As people, mobility is one of our superpowers, but like the birds–some of whom can fly for days without stopping–I think we get lost sometimes by landing on a snow-covered tailings pile that looks like a lake from hundreds of feet up in the air. Just as easily, we can feel lost because everything around us has changed.

I looked out of the coffee shop window onto the main street at people who were getting their photo taken against the dramatic backdrop made by the ring of mountains at the end of the box canyon. The visitors are smiling broadly into the late afternoon sun, soaking up the surge of an image they can send into the world that says: “We were here. Isn’t it beautiful?” Soon they will leave and head back to their own place, the one they call home, where their friends are, where their kids go to school, where they know their way around. Where they live.

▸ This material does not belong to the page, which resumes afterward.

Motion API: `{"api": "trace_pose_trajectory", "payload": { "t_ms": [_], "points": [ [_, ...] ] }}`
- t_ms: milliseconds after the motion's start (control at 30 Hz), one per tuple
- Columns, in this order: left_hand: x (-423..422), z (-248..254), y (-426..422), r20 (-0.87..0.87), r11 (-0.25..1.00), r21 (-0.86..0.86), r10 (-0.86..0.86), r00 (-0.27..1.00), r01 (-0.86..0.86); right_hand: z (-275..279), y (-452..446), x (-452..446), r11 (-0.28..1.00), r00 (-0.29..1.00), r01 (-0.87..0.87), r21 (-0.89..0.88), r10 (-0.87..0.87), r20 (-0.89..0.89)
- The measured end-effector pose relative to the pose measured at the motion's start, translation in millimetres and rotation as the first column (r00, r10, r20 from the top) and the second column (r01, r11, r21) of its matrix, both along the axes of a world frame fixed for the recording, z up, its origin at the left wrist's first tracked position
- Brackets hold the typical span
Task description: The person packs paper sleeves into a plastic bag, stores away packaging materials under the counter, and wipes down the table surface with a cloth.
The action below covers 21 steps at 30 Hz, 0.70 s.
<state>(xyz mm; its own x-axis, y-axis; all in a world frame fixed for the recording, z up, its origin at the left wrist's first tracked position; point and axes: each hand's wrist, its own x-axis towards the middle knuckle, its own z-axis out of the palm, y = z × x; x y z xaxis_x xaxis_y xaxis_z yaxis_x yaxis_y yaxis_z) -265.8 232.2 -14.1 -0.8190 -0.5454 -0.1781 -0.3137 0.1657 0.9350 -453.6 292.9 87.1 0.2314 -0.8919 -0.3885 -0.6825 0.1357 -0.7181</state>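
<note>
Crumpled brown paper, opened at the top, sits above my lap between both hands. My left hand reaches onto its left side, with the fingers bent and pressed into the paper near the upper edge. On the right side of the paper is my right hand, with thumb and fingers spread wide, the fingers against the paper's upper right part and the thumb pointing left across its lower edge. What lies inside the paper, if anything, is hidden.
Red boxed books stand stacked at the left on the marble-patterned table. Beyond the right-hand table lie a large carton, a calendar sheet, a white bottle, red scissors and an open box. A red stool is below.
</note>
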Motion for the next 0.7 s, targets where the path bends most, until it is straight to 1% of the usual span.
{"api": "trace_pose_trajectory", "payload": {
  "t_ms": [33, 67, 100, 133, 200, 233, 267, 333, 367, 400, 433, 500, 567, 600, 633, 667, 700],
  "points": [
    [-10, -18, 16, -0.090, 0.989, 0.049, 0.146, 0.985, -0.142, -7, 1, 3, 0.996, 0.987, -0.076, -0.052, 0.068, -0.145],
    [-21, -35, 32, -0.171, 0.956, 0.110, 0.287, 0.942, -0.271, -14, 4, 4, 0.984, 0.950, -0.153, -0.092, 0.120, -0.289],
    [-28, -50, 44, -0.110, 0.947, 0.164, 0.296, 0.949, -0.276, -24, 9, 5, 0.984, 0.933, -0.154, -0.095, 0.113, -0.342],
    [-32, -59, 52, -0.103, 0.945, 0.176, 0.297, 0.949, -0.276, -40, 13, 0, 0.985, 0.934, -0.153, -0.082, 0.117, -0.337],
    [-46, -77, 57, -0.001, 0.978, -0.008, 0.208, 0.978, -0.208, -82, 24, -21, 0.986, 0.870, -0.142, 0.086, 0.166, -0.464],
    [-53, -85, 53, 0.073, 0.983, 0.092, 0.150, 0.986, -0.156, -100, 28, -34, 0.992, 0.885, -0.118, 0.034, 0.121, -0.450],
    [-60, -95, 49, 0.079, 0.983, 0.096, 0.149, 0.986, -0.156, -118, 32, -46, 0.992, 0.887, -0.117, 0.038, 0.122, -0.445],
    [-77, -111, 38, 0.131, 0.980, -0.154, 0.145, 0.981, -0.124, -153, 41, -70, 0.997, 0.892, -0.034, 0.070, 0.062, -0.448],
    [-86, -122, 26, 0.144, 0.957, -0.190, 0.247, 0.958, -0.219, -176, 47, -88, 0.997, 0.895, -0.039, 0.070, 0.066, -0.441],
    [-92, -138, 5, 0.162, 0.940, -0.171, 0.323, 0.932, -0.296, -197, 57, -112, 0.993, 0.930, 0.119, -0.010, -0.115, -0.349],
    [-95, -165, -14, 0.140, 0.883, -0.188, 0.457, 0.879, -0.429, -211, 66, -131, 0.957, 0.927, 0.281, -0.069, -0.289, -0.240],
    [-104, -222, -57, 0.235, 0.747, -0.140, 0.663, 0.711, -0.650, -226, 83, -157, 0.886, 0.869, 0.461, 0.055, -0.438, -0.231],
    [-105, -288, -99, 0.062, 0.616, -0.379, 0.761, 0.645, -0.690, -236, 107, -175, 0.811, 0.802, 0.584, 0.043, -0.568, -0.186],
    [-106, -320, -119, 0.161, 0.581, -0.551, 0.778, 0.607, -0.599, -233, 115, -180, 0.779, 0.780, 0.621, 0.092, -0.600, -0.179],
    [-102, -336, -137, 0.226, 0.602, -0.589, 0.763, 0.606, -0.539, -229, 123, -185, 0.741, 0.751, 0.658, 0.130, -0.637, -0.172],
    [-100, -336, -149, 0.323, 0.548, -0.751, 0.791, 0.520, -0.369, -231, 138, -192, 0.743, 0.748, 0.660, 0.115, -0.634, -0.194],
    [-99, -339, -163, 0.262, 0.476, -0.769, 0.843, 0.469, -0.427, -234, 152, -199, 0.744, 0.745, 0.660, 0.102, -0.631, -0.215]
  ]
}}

Surrounded by strangers, I pulled my gaze in to focus on my friend I have known for decades and feel such comfort in that. I couldn’t help but think of the birds and felt happy there were two of them to sort out being out of sorts. Since my time here, this has always been a transient place, where people come to live a dream until they discover it isn’t their dream. Just recently at work a new employee moved here from a place without mountains and quickly flooded their social media with selfies against an epic mountain backdrop and the ski area name and added quotes like, “Waiting for the awesomeness to get old.” They wanted this place to be their place, but six months later, they packed up their selfies and moved back to their mountainless home. How can you have a community when the residents are always changing? Maybe my place has no tribe. 

My friend and I finished our coffees and headed out into the picturesque Victorian town, radiant with holiday lights and alpenglow blooming rose in the east. It is so lovely, I thought. I wonder if I could live here.    

1 thought on “Out of Place”

  1. Lovely. So happy to see you back writing and leaving these gems in my inbox.
    Lived in this area for nearly 40 years and the tribe is always changing and morphing.
    I mostly embrace the changes and try not to be bitter about events that I seemingly can’t alter. I find myself going out to the desert often and listen to the constant breeze and just be. Hope we cross paths soon, reconnecting with your tribe is the just the best. Love you long time.